Look below for the line containing "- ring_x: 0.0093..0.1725"; from there, print each line exactly up to and including the line containing "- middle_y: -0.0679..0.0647", and stop.
*** Opening of Records for processing ***
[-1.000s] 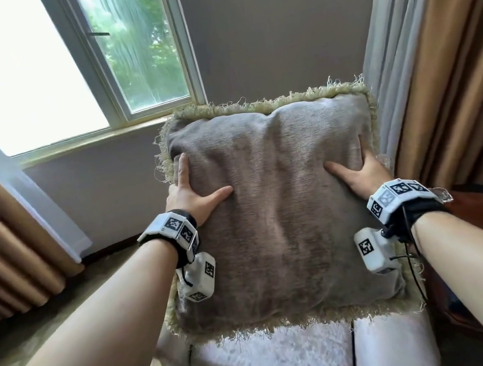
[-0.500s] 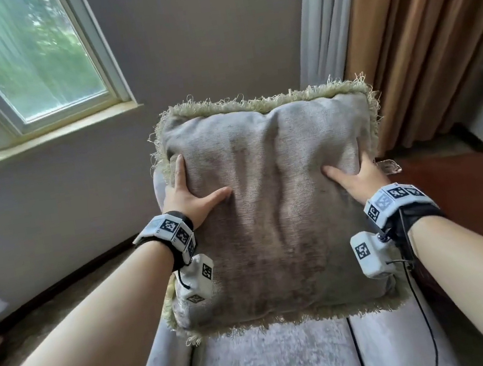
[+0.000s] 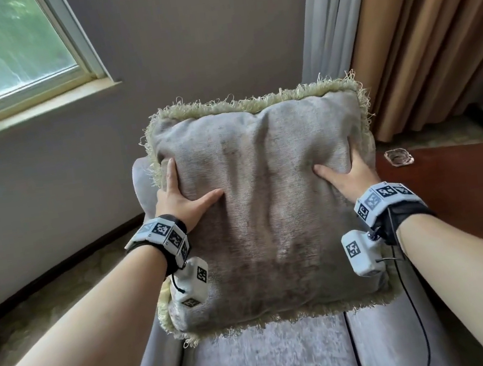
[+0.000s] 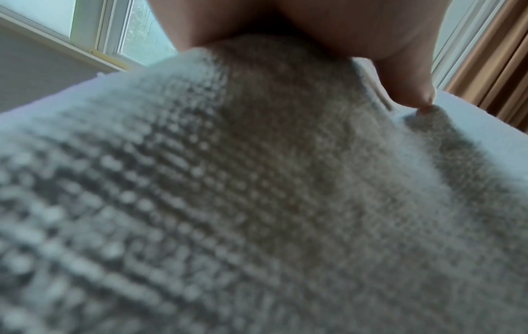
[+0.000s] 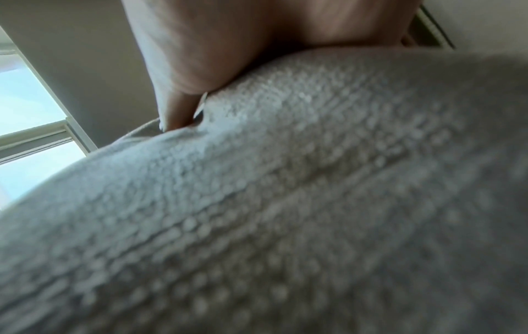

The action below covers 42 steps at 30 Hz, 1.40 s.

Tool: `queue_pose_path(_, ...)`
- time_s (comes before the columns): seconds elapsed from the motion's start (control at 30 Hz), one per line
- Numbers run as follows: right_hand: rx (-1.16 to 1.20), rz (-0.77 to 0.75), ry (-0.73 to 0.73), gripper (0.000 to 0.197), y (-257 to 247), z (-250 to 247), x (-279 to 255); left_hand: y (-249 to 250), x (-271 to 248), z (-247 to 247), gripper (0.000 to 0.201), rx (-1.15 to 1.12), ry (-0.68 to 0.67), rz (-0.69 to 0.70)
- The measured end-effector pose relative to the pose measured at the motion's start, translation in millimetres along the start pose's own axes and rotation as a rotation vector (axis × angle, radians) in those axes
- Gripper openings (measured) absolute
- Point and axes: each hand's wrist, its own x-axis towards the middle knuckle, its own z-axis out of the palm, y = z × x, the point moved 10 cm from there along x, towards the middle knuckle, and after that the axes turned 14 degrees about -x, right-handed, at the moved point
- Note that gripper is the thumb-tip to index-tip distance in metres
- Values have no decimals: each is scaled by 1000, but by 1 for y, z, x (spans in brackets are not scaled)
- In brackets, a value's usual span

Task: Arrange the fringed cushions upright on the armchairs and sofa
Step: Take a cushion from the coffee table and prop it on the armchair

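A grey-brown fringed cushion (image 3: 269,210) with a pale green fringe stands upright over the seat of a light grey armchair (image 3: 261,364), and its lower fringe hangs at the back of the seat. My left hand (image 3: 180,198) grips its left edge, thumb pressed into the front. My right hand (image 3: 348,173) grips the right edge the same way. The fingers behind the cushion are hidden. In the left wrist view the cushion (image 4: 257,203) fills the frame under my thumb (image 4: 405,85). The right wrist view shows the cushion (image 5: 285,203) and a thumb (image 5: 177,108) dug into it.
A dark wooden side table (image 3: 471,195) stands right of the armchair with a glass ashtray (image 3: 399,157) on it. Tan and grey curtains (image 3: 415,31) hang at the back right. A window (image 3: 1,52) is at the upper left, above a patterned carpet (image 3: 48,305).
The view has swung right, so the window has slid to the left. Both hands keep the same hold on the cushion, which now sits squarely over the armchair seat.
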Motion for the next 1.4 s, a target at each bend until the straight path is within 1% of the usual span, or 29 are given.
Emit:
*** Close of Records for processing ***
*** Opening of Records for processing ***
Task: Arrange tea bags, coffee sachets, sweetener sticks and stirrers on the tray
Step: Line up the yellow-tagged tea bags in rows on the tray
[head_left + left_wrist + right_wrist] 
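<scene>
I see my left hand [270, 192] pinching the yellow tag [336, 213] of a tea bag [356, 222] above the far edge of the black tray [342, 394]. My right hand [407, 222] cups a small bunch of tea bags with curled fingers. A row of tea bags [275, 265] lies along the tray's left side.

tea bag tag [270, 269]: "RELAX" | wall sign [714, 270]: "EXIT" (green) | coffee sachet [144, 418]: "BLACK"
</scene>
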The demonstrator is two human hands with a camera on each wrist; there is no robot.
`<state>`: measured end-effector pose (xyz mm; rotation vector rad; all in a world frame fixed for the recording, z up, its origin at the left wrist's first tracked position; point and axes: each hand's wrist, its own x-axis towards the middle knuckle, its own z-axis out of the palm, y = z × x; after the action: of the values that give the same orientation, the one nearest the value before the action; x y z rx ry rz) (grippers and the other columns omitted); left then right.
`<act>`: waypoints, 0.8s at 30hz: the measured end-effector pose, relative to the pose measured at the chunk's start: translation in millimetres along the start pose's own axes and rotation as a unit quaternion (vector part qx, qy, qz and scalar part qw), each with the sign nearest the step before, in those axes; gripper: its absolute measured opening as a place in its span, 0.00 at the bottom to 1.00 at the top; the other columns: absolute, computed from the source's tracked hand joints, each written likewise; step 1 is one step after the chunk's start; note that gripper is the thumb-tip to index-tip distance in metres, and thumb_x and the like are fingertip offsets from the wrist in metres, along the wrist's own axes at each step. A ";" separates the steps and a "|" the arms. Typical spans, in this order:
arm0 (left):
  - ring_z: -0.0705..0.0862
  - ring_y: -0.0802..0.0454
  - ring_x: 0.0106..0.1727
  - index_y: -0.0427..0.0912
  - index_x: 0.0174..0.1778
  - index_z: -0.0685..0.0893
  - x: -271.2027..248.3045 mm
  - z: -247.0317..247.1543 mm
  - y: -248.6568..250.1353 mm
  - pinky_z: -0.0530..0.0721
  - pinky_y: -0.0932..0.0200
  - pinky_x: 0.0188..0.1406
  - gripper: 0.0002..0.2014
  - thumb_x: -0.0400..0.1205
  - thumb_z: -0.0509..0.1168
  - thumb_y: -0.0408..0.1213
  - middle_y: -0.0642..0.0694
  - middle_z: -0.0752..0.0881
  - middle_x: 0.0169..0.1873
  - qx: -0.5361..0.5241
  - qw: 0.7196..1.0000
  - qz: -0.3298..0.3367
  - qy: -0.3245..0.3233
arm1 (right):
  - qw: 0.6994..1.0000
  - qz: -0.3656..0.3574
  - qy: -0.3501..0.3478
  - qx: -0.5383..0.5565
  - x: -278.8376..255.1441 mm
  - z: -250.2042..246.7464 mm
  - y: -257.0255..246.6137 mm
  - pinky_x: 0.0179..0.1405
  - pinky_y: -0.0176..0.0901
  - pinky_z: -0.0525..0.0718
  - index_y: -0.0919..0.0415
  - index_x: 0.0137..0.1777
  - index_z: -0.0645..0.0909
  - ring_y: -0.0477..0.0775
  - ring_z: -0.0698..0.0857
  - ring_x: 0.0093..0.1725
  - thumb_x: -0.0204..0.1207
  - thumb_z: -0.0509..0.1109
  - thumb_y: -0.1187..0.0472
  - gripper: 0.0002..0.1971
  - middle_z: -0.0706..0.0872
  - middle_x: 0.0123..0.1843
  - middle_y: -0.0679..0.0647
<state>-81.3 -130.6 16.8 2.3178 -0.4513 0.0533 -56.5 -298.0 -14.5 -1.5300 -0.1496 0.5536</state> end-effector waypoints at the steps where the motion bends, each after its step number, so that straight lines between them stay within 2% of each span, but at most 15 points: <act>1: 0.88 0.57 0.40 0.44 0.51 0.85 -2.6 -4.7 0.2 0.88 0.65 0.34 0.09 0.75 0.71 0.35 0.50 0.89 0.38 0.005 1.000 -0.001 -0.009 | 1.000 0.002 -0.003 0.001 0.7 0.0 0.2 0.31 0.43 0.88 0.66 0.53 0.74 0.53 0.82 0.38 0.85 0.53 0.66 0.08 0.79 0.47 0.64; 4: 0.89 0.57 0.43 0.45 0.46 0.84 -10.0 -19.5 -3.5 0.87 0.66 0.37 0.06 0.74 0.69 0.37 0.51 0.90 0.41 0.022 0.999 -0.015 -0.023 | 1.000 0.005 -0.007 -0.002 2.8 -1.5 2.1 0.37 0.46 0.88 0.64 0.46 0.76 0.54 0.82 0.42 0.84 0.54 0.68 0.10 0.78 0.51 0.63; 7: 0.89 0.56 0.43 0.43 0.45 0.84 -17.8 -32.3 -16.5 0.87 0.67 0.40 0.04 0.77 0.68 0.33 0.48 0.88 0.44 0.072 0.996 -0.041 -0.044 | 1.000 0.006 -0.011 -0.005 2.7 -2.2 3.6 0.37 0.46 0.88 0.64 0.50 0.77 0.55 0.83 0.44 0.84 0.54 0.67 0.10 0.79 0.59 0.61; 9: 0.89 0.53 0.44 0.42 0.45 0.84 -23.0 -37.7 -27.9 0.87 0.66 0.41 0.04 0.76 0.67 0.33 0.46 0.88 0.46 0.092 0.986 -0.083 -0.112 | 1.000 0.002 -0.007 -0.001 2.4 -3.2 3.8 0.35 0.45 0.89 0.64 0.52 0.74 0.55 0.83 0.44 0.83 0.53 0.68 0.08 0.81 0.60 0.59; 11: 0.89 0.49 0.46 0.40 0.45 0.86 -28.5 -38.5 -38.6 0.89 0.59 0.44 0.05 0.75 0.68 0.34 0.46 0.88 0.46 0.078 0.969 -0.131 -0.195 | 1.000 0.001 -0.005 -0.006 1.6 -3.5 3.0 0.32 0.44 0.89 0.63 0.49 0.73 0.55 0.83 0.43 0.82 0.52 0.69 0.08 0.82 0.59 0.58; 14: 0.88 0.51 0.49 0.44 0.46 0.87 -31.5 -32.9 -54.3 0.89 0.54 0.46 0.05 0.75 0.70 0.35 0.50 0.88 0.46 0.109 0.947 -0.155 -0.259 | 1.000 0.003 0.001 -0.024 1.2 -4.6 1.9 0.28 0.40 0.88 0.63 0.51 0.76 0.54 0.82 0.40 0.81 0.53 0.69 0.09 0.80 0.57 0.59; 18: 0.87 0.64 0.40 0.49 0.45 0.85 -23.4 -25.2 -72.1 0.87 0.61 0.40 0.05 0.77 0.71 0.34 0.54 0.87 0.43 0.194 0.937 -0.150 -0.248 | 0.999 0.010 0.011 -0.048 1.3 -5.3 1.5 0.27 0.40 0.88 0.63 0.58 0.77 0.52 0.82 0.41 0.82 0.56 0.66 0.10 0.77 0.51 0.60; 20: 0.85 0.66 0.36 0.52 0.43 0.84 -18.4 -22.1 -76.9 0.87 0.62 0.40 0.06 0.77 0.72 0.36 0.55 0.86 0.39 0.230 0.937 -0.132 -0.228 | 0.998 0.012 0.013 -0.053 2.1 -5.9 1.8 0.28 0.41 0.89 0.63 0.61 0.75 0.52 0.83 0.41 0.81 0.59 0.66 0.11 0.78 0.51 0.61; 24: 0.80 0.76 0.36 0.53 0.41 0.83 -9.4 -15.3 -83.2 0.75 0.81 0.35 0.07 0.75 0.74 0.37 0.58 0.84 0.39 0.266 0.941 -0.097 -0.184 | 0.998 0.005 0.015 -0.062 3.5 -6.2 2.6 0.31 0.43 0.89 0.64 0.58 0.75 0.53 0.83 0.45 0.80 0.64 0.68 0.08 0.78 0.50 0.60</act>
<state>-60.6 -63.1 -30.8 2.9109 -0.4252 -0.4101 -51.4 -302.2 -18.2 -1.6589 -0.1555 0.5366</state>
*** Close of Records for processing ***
▸ **Response for this exercise**:
  - ring_x: 0.0093..0.1725
  - thumb_x: -0.0204..0.1207
  - thumb_z: -0.0509..0.1109
  - thumb_y: -0.1187..0.0472
  - gripper: 0.0002..0.1971
  - middle_z: -0.0706..0.0872
  - middle_x: 0.0123..0.1843
  - middle_y: -0.0679..0.0647

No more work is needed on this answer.